══ Input data ══
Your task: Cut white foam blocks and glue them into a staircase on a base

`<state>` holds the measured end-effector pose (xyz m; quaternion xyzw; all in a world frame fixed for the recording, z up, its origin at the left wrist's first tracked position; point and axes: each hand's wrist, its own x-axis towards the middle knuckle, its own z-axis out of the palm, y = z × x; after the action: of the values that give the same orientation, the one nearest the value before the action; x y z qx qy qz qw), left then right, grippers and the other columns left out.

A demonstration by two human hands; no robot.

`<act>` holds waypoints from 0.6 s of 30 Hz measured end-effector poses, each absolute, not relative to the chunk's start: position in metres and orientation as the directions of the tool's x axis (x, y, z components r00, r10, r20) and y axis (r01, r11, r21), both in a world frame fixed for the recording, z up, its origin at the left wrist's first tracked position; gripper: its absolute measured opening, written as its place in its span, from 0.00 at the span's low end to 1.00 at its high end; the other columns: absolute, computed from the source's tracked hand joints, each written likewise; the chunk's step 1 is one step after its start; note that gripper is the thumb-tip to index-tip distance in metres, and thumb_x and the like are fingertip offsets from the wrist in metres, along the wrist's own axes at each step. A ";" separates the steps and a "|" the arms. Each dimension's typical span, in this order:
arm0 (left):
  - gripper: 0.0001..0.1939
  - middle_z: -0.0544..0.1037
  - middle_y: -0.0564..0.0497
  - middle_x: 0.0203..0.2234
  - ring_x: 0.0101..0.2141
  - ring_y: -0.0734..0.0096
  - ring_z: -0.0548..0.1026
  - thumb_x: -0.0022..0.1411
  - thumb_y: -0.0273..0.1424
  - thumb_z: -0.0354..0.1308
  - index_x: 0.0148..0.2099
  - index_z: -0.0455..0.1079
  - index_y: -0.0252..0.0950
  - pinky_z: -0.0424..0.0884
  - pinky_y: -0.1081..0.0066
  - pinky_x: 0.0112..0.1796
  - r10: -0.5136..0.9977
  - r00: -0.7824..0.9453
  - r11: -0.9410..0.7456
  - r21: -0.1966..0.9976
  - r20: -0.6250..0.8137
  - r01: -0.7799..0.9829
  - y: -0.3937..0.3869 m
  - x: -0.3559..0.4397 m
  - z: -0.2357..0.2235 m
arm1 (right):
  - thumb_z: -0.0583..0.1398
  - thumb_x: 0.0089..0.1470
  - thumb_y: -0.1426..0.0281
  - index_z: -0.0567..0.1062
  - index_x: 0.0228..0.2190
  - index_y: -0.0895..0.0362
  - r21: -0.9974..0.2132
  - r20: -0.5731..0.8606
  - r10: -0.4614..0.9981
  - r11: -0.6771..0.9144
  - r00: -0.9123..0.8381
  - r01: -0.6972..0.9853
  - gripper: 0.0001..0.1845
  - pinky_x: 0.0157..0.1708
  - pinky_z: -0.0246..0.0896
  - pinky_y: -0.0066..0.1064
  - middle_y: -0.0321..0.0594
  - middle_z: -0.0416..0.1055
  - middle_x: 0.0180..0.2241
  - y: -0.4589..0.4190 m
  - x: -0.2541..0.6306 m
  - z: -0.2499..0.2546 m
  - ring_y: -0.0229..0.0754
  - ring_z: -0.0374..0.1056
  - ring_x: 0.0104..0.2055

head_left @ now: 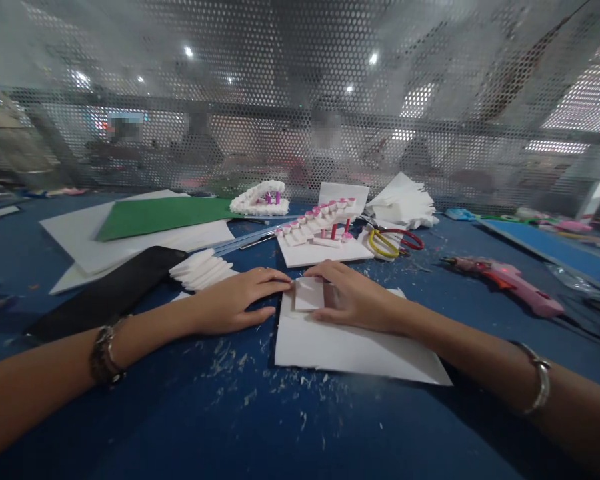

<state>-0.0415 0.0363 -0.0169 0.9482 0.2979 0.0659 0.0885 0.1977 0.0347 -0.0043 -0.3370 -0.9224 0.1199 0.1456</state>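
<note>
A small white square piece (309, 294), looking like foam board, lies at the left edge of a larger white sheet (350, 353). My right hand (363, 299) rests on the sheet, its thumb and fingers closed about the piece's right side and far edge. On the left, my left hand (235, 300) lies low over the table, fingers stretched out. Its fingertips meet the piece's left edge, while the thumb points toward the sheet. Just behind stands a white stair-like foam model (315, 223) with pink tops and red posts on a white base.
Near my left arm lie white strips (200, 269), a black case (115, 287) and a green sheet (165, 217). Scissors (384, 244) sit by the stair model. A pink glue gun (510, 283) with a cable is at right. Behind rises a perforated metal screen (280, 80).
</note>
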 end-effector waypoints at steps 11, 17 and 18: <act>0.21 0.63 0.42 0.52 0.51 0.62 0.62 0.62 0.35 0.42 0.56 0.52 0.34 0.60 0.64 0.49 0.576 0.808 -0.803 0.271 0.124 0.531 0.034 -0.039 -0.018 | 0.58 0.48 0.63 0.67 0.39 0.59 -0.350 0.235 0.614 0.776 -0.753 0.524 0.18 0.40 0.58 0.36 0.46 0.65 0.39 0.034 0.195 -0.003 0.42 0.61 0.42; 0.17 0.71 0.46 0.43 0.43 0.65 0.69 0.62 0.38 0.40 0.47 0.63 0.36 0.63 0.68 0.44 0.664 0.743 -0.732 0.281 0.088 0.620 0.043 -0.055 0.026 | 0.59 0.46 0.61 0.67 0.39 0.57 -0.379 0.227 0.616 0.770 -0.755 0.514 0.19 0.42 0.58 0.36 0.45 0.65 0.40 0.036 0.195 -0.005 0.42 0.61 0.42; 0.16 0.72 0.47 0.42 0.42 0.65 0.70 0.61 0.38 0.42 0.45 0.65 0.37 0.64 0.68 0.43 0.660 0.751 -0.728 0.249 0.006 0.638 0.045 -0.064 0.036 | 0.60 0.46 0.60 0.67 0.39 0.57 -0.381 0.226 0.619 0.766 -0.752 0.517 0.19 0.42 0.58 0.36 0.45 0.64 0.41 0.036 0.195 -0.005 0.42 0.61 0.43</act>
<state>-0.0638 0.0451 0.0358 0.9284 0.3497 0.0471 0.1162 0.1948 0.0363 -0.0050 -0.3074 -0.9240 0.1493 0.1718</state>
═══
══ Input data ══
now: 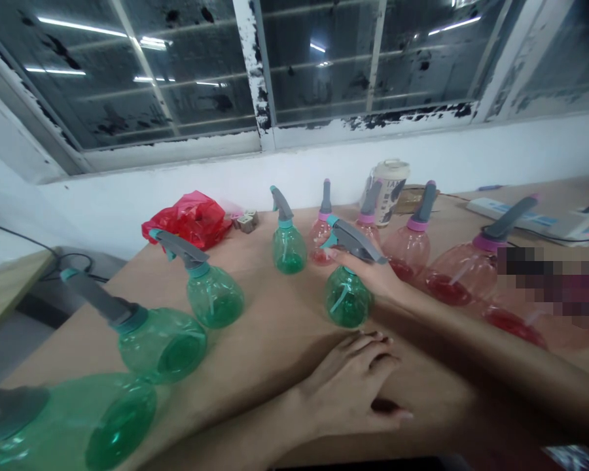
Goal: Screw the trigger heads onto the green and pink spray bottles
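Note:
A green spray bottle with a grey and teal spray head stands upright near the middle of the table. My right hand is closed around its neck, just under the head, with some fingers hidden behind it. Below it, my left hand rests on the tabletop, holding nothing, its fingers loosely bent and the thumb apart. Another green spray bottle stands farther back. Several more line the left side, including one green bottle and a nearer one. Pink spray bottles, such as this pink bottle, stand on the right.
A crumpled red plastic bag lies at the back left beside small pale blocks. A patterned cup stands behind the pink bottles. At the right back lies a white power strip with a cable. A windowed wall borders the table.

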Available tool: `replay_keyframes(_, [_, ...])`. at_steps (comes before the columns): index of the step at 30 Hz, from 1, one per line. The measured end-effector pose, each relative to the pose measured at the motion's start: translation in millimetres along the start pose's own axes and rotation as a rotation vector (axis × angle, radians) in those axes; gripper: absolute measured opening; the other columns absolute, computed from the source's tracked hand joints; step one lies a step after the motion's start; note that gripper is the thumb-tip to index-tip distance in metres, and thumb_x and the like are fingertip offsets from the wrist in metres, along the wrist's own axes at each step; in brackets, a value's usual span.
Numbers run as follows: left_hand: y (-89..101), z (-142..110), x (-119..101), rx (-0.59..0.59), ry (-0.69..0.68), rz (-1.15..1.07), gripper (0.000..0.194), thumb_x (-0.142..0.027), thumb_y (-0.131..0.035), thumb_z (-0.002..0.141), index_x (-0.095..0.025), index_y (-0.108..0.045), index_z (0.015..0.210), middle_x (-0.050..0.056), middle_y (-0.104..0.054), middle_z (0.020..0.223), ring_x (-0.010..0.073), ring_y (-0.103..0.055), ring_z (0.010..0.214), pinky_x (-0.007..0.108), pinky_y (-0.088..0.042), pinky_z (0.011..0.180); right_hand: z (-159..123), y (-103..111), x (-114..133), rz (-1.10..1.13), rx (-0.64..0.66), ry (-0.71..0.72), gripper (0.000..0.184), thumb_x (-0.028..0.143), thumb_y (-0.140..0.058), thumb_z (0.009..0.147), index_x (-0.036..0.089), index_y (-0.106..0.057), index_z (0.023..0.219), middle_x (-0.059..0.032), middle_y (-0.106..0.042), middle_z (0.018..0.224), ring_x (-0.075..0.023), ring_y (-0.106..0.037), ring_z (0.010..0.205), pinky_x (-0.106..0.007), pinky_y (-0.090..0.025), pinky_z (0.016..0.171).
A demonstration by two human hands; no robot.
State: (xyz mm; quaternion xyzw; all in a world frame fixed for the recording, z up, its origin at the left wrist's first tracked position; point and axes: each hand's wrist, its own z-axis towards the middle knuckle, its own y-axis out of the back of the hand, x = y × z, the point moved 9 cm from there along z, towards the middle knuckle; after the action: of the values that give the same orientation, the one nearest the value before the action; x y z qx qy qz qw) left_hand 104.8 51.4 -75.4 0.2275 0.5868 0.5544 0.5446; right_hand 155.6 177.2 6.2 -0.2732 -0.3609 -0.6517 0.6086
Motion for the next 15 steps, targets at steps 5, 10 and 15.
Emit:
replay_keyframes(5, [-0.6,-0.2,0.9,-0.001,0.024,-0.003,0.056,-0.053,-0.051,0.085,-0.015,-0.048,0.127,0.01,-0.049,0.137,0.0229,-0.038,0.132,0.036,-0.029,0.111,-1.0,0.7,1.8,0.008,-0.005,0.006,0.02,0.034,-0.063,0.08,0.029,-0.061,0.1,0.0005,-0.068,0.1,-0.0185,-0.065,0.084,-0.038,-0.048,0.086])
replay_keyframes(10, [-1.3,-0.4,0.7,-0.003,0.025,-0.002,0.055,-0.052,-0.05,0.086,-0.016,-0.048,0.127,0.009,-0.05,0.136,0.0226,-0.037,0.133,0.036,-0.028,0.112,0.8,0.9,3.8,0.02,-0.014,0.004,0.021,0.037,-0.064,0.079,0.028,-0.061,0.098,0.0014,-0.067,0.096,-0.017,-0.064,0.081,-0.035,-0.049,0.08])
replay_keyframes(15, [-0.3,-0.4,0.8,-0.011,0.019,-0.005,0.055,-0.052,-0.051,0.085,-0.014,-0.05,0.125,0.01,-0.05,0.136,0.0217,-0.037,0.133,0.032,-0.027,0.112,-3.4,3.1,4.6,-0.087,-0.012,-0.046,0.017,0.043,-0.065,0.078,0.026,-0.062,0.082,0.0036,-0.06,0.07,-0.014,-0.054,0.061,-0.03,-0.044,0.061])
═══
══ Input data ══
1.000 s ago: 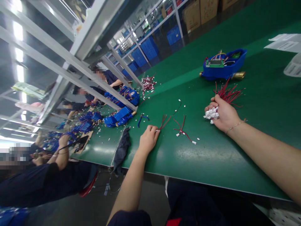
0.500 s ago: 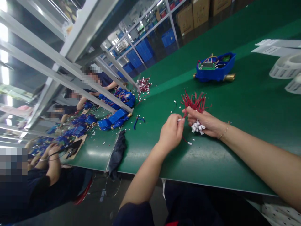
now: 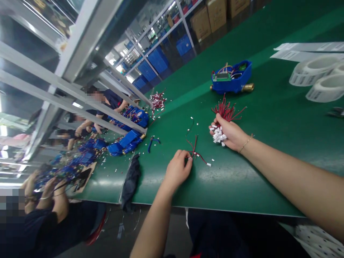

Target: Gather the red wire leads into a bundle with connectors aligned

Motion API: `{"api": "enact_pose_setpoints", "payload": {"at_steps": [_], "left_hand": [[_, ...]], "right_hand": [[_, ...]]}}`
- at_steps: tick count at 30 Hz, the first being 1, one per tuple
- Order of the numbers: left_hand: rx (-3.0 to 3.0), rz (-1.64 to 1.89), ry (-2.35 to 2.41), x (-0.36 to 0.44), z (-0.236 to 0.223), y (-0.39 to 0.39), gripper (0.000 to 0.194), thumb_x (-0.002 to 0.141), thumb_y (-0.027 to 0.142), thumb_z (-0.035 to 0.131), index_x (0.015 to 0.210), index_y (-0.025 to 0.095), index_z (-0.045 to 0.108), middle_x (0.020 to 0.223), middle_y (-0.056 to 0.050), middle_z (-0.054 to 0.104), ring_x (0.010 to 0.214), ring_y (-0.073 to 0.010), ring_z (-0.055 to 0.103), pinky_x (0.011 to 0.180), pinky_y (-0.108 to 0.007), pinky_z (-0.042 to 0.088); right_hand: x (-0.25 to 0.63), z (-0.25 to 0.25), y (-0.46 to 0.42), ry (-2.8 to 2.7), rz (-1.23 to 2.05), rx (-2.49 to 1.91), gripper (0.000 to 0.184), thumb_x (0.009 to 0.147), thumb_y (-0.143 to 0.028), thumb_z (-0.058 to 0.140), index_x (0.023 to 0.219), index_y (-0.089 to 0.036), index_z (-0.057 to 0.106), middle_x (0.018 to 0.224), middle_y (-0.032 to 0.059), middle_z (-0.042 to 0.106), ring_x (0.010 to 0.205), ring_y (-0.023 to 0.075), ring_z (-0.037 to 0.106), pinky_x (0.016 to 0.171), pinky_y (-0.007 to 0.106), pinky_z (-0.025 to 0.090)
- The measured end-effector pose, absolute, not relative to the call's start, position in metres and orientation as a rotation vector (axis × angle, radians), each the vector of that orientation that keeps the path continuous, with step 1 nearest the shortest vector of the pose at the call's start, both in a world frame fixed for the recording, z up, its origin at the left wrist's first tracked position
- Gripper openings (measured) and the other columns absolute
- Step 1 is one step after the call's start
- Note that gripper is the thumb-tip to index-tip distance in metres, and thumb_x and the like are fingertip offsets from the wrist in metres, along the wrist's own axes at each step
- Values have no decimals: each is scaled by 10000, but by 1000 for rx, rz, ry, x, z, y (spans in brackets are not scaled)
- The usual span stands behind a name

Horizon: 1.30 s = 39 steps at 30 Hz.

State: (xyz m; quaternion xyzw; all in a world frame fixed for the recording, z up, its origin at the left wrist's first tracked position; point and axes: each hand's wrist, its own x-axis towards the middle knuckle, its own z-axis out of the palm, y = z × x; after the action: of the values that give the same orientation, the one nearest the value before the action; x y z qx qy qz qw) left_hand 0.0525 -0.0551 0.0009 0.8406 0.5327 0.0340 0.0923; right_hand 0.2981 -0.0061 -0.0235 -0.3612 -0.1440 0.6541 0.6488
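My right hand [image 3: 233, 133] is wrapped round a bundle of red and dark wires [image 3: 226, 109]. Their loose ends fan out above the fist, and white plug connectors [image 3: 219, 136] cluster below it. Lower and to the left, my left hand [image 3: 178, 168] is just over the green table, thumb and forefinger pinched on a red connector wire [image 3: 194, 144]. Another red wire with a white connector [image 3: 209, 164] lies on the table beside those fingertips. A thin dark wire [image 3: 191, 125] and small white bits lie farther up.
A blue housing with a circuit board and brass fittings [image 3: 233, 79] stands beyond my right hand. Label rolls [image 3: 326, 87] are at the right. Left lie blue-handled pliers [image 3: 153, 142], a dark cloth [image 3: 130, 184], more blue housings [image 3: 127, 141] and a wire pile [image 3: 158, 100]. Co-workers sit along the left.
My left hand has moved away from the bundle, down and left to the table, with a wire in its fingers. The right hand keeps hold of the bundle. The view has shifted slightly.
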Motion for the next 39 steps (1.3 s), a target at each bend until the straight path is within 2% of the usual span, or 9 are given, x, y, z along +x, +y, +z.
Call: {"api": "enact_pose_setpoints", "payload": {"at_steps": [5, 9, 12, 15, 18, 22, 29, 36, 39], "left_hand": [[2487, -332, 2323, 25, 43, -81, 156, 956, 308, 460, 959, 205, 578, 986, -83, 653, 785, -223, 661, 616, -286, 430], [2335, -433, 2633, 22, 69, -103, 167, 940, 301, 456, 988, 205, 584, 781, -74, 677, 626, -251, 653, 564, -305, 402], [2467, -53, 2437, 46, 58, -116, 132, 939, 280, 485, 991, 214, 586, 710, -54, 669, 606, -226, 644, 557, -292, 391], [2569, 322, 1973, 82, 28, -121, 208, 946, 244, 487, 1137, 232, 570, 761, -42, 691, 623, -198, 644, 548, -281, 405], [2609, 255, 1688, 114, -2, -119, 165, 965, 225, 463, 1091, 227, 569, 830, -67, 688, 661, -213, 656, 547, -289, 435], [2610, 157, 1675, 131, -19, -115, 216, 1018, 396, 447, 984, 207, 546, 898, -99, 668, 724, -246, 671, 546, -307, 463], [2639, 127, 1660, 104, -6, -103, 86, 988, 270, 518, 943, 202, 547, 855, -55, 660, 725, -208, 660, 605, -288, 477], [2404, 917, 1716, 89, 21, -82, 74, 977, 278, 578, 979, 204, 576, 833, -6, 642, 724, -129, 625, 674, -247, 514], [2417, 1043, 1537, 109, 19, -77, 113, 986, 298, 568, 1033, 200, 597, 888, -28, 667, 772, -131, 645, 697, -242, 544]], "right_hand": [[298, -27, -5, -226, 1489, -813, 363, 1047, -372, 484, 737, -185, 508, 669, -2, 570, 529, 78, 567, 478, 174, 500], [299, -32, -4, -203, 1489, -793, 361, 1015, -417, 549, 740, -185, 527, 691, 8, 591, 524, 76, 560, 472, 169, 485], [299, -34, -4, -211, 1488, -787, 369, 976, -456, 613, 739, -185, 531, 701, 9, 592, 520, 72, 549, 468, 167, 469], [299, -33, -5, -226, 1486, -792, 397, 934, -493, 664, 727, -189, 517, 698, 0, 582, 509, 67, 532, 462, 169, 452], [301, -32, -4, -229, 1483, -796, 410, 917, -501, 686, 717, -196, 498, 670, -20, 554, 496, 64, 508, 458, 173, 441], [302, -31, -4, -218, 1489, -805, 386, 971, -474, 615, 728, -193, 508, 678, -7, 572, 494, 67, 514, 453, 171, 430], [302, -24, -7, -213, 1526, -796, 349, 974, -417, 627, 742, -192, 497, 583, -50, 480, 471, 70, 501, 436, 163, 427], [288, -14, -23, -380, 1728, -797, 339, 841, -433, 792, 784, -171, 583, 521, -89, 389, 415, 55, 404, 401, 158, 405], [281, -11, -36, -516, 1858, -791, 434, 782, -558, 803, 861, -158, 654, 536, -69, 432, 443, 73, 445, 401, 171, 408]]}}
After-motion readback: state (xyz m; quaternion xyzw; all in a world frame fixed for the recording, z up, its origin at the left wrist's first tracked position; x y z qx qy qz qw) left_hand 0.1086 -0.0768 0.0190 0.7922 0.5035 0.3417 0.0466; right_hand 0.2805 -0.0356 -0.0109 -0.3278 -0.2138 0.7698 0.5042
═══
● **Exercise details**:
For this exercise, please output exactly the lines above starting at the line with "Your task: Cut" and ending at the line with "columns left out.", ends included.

● **Task response**:
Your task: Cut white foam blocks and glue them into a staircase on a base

`<state>` holds the measured end-effector pose (xyz m; quaternion xyzw; all in a world frame fixed for the recording, z up, its origin at the left wrist's first tracked position; point and axes: each hand's wrist, its own x-axis towards the middle knuckle, its own z-axis out of the palm, y = z × x; after the action: of the values that give the same orientation, the one nearest the value before the action; x y z qx qy qz qw), left then right, grippers and the other columns left out.

Nothing further is required for this exercise.